Last week, upon the conclusion of the World Open Powerlifting Championships, held this year in Norway, Iranian athlete Amir Asadollahzadeh refused to return to Iran. In an interview with Radio Farda, a subsidiary of Radio Free Europe/Radio Liberty, Asadollahzadeh explained that he had been asked to wear a shirt bearing the portrait of the not-so-dearly departed Gen. Qassem Soleimani—the head of Iran’s murderous Quds Force, killed in a U.S. drone strike last year. Asadollahzadeh refused to wear the shirt. “I didn’t budge,” he said. He is now seeking asylum in Germany.
Asadollahzadeh’s defection is just the latest: Two members of Iran’s fitness team competing in Spain also defected a few weeks ago. In response to the defection of three of its members, the Iranian Bodybuilding and Fitness Federation has canceled its plans to participate in upcoming games in Lebanon. The federation is a subsidiary of the International Powerlifting Federation, itself recognized by the International Olympics Committee (IOC), whose charter clearly states that politics should not mix with sports. Yet, the vice president of the Iranian federation, and the team’s supervisor at the Open in Norway, is Sardar Reza Firouzi—“sardar” is an honorific given to senior officers at the Islamic Revolutionary Guard Corps—appointed by Iran’s then-minister of sports and youth, a political position, another violation of mixing sports and politics. It was Firouzi who ordered Asadollahzadeh to wear the shirt.
There are larger problems at hand. The regime executed—very possibly under torture—one of its wrestlers last year on bogus charges. The number of Iranian athletes who have defected in recent years is nearing a hundred. Why is the IOC silent? Why is Iran never made to pay a penalty, despite solid evidence regarding the regime’s interference with sports, most infamously its ban on competing against Israeli athletes?

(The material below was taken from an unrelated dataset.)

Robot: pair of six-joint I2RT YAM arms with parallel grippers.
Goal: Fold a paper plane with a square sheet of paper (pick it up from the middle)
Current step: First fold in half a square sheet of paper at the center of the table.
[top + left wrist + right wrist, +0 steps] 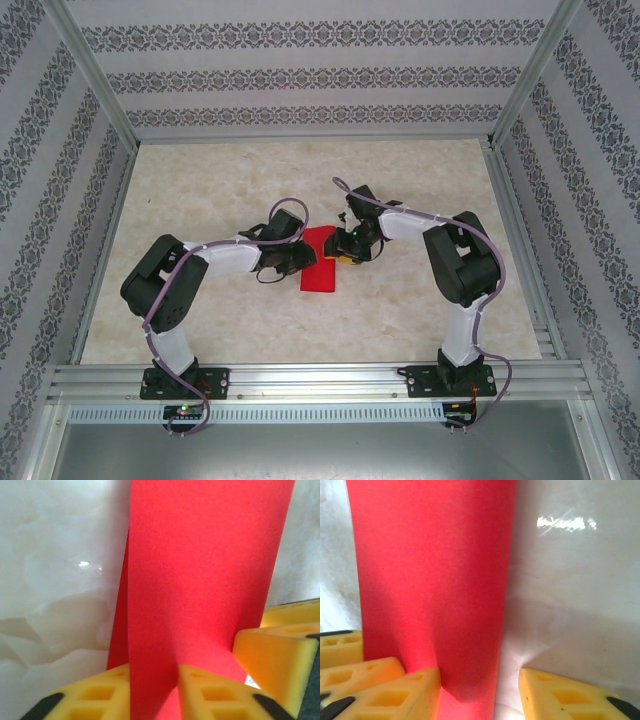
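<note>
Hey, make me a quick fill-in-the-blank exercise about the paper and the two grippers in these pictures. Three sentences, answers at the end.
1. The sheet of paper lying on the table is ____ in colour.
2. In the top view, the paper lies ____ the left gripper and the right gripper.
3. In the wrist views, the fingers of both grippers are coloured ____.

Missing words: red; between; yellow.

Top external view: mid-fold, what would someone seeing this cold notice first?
The thin bright red sheet of paper, apparently folded into a rectangle, lies mid-table on the pale marbled tabletop, the one strong colour there. The left jaws and right jaws flank it from either side, both open, their yellow fingers straddling the paper's edges in the wrist views.
</note>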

Yet, hypocritically, when it comes to protecting the interest of China, the IOC’s principle of the separation of sports and politics is unwavering. Ahead of the last year’s Summer Olympics in Tokyo, IOC officials warned athletes against political speech, but it was the Winter Games in Beijing, now only a couple of months away, that worried them.
But the IOC has enslaved itself to China. This week brought disturbing revelations that a Chinese women’s tennis player who accused the former vice premier of sexually assaulting her may have been abducted. It is all but impossible to imagine any meaningful action on this matter from the IOC. Just as it is difficult to imagine any disciplinary action against Iran’s Powerlifting Federation.
The IOC may have been founded with the aim of bringing nations together in the peaceful pursuit of athletic excellence, but today it is bringing the world to China while enabling the persecution of its athletes. The supposed separation of politics and sports is inconsistently enforced so as to protect the interests of autocrats. If the IOC wishes to regain any semblance of credibility, disciplining or at least criticizing Iran’s treatment of its athletes would be a good way to start—as would be either lifting the embargo on speech or enforcing the charter consistently.